(Collected data entries)
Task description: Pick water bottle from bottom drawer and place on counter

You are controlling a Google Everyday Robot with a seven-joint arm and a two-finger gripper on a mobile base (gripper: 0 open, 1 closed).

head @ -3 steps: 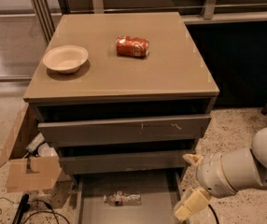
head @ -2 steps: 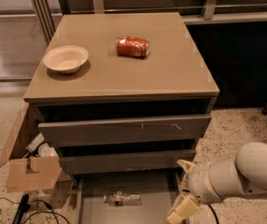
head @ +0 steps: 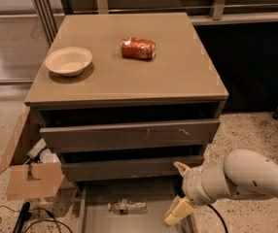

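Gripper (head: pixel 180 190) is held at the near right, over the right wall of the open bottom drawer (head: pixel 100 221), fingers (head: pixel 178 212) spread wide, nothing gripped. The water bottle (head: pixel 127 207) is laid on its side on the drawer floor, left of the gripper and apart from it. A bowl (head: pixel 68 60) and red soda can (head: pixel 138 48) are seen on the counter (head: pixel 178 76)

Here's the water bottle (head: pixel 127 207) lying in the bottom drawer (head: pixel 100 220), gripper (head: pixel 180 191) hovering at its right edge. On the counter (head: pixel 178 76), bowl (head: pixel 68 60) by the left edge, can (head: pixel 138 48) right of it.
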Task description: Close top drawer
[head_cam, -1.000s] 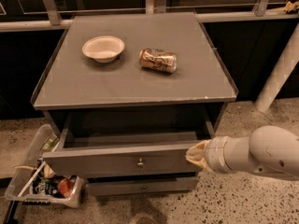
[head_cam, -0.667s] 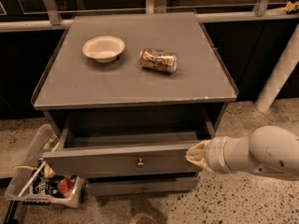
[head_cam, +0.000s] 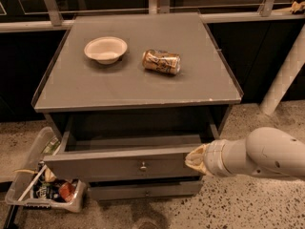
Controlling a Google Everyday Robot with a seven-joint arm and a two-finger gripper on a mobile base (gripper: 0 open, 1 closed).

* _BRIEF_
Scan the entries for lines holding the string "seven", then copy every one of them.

* _TASK OUTPUT_
You are controlling a Google Everyday Robot with a seven-joint arm and a two-finger gripper on a mobile base (gripper: 0 open, 1 closed).
Controlling a Google Everyday Robot with a seven-joint arm and a two-finger gripper on a mobile base (gripper: 0 open, 1 closed).

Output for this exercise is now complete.